"The fullback is disappearing because we live in a pass-happy world now"
-- Ravens fullback Vonta Leach
You may have read the quote above in ESPN.com's look at endangered NFL positions last week.
So where have all the fullbacks gone?
In the 2008 season 14 different teams used a fullback as a regular part of their offense (part of the five most often used player positions, excluding offensive line and quarterback), but through five weeks this season, that number is down to just two, the Minnesota Vikings and the San Francisco 49ers.
So where have all the snaps that fullbacks used to get go now?
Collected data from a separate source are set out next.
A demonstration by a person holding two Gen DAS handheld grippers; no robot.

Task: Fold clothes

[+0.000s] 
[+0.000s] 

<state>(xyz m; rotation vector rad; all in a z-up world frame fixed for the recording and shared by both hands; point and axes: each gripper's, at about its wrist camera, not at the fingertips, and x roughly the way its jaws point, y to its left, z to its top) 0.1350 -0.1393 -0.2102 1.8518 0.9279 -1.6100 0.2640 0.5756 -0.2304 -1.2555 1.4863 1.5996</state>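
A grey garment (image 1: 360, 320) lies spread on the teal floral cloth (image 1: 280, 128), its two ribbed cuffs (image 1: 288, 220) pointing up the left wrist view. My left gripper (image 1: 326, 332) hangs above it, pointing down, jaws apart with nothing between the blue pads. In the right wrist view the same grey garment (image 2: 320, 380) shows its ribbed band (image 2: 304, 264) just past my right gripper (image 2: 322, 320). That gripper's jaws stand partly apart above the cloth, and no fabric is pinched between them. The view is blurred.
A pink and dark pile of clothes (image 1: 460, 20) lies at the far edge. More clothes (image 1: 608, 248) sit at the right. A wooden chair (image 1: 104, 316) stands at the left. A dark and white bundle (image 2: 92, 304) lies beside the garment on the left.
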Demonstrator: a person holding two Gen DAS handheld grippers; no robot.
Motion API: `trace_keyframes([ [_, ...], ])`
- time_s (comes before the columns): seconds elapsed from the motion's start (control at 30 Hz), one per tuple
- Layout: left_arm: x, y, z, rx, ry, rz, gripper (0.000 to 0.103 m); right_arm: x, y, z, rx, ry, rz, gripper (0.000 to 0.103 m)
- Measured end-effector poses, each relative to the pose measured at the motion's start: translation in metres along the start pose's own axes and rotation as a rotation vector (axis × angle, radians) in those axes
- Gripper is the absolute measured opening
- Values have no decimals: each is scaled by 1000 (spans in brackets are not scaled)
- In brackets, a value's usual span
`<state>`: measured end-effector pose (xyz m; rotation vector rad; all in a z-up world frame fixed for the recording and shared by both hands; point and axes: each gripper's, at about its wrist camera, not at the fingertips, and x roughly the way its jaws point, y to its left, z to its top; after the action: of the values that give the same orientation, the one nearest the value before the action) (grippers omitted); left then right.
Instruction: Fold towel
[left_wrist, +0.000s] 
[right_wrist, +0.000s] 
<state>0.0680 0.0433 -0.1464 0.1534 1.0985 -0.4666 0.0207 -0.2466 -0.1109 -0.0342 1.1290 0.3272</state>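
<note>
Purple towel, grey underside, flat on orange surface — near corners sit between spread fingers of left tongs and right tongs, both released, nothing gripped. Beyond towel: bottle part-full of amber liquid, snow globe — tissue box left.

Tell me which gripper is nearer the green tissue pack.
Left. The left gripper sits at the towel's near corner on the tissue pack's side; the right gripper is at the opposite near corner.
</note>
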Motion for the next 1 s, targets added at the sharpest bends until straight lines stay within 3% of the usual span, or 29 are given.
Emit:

Increasingly those snaps are now going to slot receivers, but before they took over teams were opting for a second tight end to get the playing time. These changes in personnel have coincided with the increased percentage of called passing plays (pass attempts, sacks and scrambles) from 57 percent in 2008 to over 62 percent through five weeks in 2013.
The first shift started in 2009 and lasted through 2011 with the “fullback snaps” going to a second tight end. That trend peaked in 2010 when 16 teams used a two tight end offense as their base formation. This trend resulted in the number of teams using a two running back set falling to five.
A second shift has started to emerge that began in 2012, with the second tight end now being replaced by a 3rd wide receiver, usually lined up in the left slot. So far this season 14 teams are using a 3rd receiver as part of their base offense, up from 11 last season and 10 in 2011.